* _Activity_: Print the records below exactly. Omit every picture.

* _Dataset records_:
--*--
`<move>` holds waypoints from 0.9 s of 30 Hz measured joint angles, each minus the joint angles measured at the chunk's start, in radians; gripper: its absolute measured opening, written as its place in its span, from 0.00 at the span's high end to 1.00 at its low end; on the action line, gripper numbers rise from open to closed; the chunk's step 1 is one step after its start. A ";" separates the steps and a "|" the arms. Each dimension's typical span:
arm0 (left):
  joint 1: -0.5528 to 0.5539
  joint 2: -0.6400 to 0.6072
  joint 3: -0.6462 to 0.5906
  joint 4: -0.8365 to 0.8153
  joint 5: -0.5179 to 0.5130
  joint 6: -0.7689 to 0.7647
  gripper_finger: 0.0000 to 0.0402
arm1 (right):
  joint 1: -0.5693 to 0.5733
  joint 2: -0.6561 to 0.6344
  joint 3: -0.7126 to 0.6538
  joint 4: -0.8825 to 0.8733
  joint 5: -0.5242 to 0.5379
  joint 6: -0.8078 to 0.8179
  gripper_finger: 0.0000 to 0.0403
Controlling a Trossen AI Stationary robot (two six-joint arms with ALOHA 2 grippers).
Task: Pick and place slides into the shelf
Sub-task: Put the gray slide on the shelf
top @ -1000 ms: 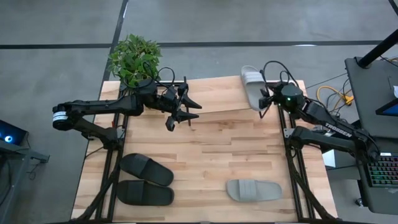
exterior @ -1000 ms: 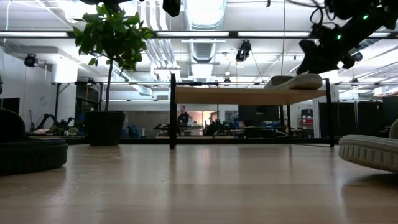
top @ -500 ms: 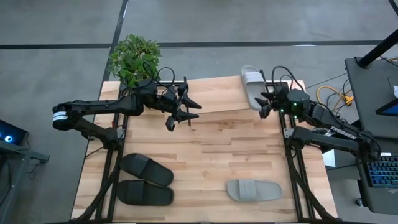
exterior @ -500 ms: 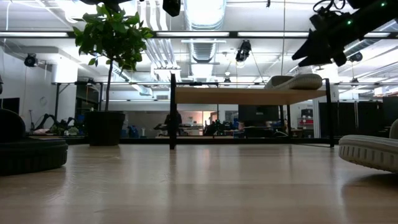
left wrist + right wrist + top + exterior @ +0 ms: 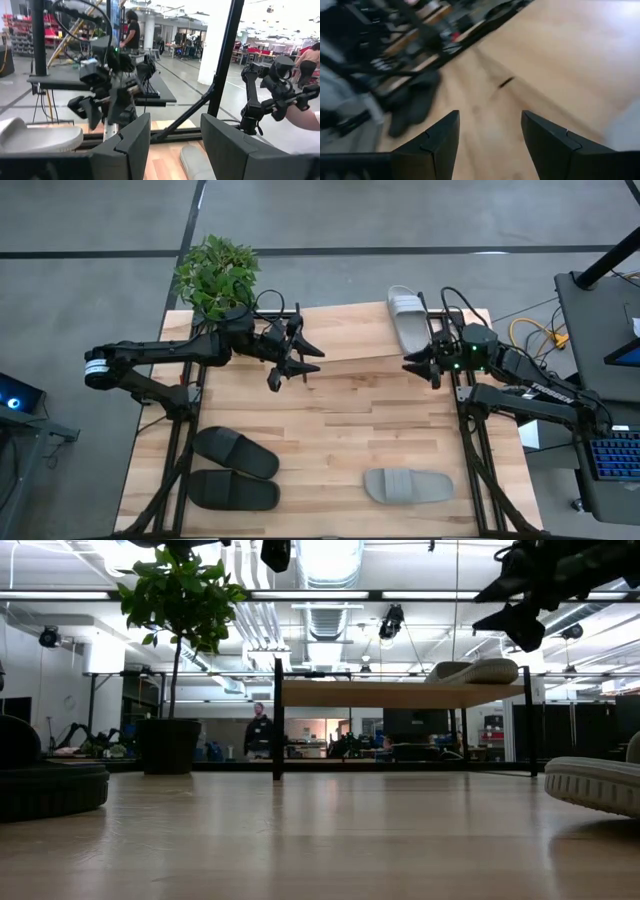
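Nearest me, the black slides (image 5: 234,468) lie side by side at the table's front left, with one grey-white slide (image 5: 407,485) at the front right. Farther back, the left gripper (image 5: 296,364) and right gripper (image 5: 422,367) both hover with fingers apart, holding nothing. The other grey-white slide (image 5: 406,318) rests on the shelf (image 5: 345,330), at its right end.

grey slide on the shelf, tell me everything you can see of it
The grey slide on the shelf is a light grey-white open-toe sandal with one wide strap and a ribbed sole edge, of what looks like moulded foam. It lies flat, sole down, at the right end of the shelf, its far end past the plank's back edge. In the low view it rests on the plank top. Nothing else touches it; the right gripper, open, hangs just beside and clear of it.
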 joint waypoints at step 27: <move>0.000 0.035 -0.006 -0.006 -0.001 0.000 0.60 | 0.169 0.000 -0.010 -0.276 -0.050 0.149 0.50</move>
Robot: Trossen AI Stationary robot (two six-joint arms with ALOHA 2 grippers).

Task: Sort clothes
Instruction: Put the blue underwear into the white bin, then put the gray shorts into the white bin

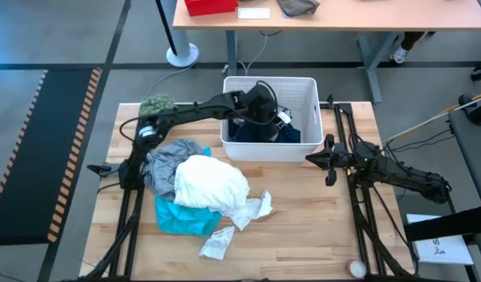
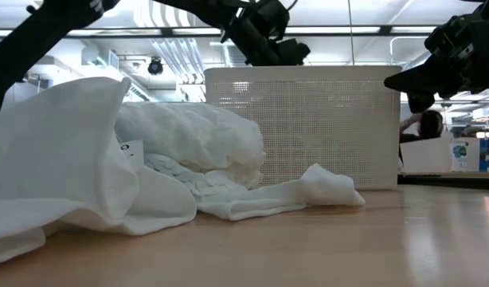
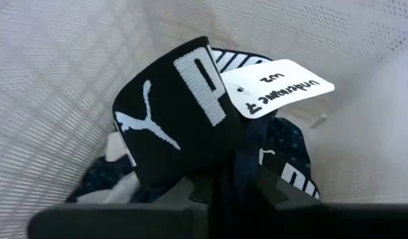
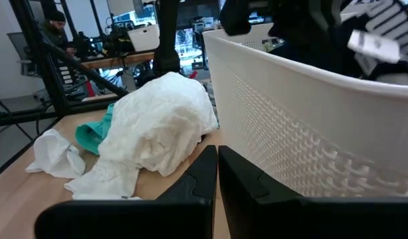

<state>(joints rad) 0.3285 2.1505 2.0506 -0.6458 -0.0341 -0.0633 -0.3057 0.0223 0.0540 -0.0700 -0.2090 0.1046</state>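
Observation:
The dotted navy garment (image 3: 171, 126), with a black waistband bearing a white logo and a white paper tag (image 3: 277, 86), is inside the white plastic bin (image 1: 303, 90). My left gripper (image 1: 264, 106) reaches over the bin's near wall and is shut on this garment. On the table lie the grey garment (image 1: 166, 157), the white garment (image 1: 209, 182) on top of the pile, the turquoise garment (image 1: 182, 218) and the white socks (image 1: 252, 210). My right gripper (image 1: 311, 159) is shut and empty, to the right of the pile, in front of the bin. My left gripper pinches the navy fabric just behind the waistband (image 3: 242, 174) between its two fingers (image 3: 199, 191). The fingers come from above, slanting down into the bin. The waistband bunches up just past the fingertips, and the rest of the garment (image 1: 291, 133) lies in the bin.
A fuzzy green ball (image 1: 156, 104) sits at the table's far left, by the left arm. Another white sock (image 1: 217, 244) lies near the front edge. A small pale ball (image 1: 356, 268) rests at the front right. Bare wood (image 1: 303, 227) lies between the pile and the right arm.

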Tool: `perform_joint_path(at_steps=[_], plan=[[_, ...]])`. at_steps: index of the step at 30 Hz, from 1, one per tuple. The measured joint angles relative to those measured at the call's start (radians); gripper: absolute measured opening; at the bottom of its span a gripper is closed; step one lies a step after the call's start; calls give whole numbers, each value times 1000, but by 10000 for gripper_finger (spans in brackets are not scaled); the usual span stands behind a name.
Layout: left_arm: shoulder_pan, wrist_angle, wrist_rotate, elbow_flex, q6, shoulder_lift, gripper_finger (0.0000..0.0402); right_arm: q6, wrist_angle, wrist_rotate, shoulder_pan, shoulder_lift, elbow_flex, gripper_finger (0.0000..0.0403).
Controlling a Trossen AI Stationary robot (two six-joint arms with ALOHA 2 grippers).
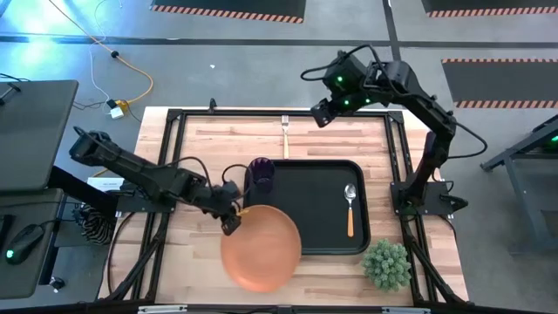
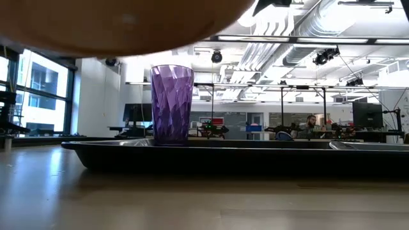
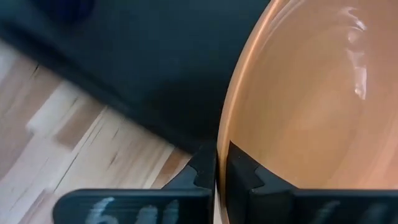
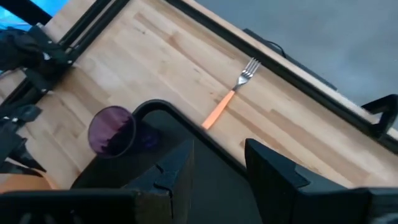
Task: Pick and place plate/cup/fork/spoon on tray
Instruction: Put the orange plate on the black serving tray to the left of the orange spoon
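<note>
While the left gripper (image 1: pixel 231 222) clenches the round orange-terracotta plate's (image 1: pixel 261 247) rim beside the black rectangular tray (image 1: pixel 309 179), purple plastic cup (image 1: pixel 261 174) and orange-handled spoon (image 1: pixel 350 208) already sit aboard. From the right wrist, the released right gripper (image 4: pixel 217 162) overlooks the untouched orange-handled fork (image 4: pixel 228 95).

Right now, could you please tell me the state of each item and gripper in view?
plate: held by its rim, lifted, overlapping the tray's edge
cup: upright on the tray
spoon: lying on the tray
fork: on the table, beyond the tray
left gripper: fingers shut on plate
right gripper: open, empty, raised
</note>
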Motion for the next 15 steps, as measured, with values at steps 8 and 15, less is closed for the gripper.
perform_joint_path(at_steps=[8, 15], plan=[[66, 151, -5, 36, 83, 47, 1, 86, 4, 73, 55, 0, 0, 135], [121, 143, -26, 162, 240, 158, 1, 102, 39, 104, 81, 0, 0, 135]])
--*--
* _Output of the task_:
`<move>` holds waypoints from 0.9 s of 30 Hz measured joint angles, each minus the joint angles measured at the chunk's start, in radians; gripper: its absolute measured opening, written as its place in its span, from 0.00 at the span's high end to 1.00 at its low end; on the action line, gripper numbers rise from open to closed; the chunk's step 1 is one step after its start. A ";" separates the steps and a "|" the arms. Each dimension's typical span:
arm0 (left):
  joint 1: -0.5528 to 0.5539
  joint 2: -0.6400 to 0.6072
  joint 3: -0.6462 to 0.5906
  joint 4: -0.8365 to 0.8153
  joint 5: -0.5179 to 0.5130
  joint 6: -0.7689 to 0.7647
  gripper_finger: 0.0000 to 0.0402
arm1 (right):
  joint 1: -0.5693 to 0.5733
  joint 2: -0.6561 to 0.6344
  joint 3: -0.7126 to 0.6538
  joint 4: -0.8825 to 0.8733
  joint 5: -0.5242 to 0.5379
  joint 6: -0.8078 to 0.8179
  gripper_finger: 0.0000 to 0.0403
Controlling a Trossen AI Stationary robot (two six-joint arms with ALOHA 2 grippers).
Task: Pick and place slides into the shelf
Sub-task: Put the gray slide on the shelf
top @ -1000 ms: 
exterior @ -1000 ms: 
top @ -500 ms: 
exterior @ -500 ms: 
left wrist + right wrist + top + exterior @ +0 ms: 
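Nearest me, the black slides (image 5: 234,468) lie side by side at the table's front left, with one grey-white slide (image 5: 407,485) at the front right. Farther back, the left gripper (image 5: 296,364) and right gripper (image 5: 422,367) both hover with fingers apart, holding nothing. The other grey-white slide (image 5: 406,318) rests on the shelf (image 5: 345,330), at its right end.

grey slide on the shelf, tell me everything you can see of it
The grey slide on the shelf is a light grey-white open-toe sandal with one wide strap and a ribbed sole edge, of what looks like moulded foam. It lies flat, sole down, at the right end of the shelf, its far end past the plank's back edge. In the low view it rests on the plank top. Nothing else touches it; the right gripper, open, hangs just beside and clear of it.
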 joint waypoints at step 27: <move>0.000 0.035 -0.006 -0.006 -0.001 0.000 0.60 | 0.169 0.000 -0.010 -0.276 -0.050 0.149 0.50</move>
Robot: Trossen AI Stationary robot (two six-joint arms with ALOHA 2 grippers).

Task: Sort clothes
Instruction: Put the blue underwear into the white bin, then put the gray shorts into the white bin


<state>(joints rad) 0.3285 2.1505 2.0506 -0.6458 -0.0341 -0.0633 -0.3057 0.0223 0.0540 -0.0700 -0.2090 0.1046</state>
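Observation:
The dotted navy garment (image 3: 171, 126), with a black waistband bearing a white logo and a white paper tag (image 3: 277, 86), is inside the white plastic bin (image 1: 303, 90). My left gripper (image 1: 264, 106) reaches over the bin's near wall and is shut on this garment. On the table lie the grey garment (image 1: 166, 157), the white garment (image 1: 209, 182) on top of the pile, the turquoise garment (image 1: 182, 218) and the white socks (image 1: 252, 210). My right gripper (image 1: 311, 159) is shut and empty, to the right of the pile, in front of the bin. My left gripper pinches the navy fabric just behind the waistband (image 3: 242, 174) between its two fingers (image 3: 199, 191). The fingers come from above, slanting down into the bin. The waistband bunches up just past the fingertips, and the rest of the garment (image 1: 291, 133) lies in the bin.
A fuzzy green ball (image 1: 156, 104) sits at the table's far left, by the left arm. Another white sock (image 1: 217, 244) lies near the front edge. A small pale ball (image 1: 356, 268) rests at the front right. Bare wood (image 1: 303, 227) lies between the pile and the right arm.
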
Tool: `perform_joint_path(at_steps=[_], plan=[[_, ...]])`. at_steps: index of the step at 30 Hz, from 1, one per tuple. The measured joint angles relative to those measured at the call's start (radians); gripper: absolute measured opening; at the bottom of its span a gripper is closed; step one lies a step after the call's start; calls give whole numbers, each value times 1000, but by 10000 for gripper_finger (spans in brackets are not scaled); the usual span stands behind a name.
Layout: left_arm: shoulder_pan, wrist_angle, wrist_rotate, elbow_flex, q6, shoulder_lift, gripper_finger (0.0000..0.0402); right_arm: q6, wrist_angle, wrist_rotate, shoulder_pan, shoulder_lift, elbow_flex, gripper_finger (0.0000..0.0403).
Controlling a Trossen AI Stationary robot (two six-joint arms with ALOHA 2 grippers).
Task: Pick and place plate/cup/fork/spoon on tray
Instruction: Put the orange plate on the black serving tray to the left of the orange spoon
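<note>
While the left gripper (image 1: pixel 231 222) clenches the round orange-terracotta plate's (image 1: pixel 261 247) rim beside the black rectangular tray (image 1: pixel 309 179), purple plastic cup (image 1: pixel 261 174) and orange-handled spoon (image 1: pixel 350 208) already sit aboard. From the right wrist, the released right gripper (image 4: pixel 217 162) overlooks the untouched orange-handled fork (image 4: pixel 228 95).

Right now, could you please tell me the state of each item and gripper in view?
plate: held by its rim, lifted, overlapping the tray's edge
cup: upright on the tray
spoon: lying on the tray
fork: on the table, beyond the tray
left gripper: fingers shut on plate
right gripper: open, empty, raised
</note>
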Motion for the next 15 steps, as measured, with values at steps 8 and 15, less is closed for the gripper.
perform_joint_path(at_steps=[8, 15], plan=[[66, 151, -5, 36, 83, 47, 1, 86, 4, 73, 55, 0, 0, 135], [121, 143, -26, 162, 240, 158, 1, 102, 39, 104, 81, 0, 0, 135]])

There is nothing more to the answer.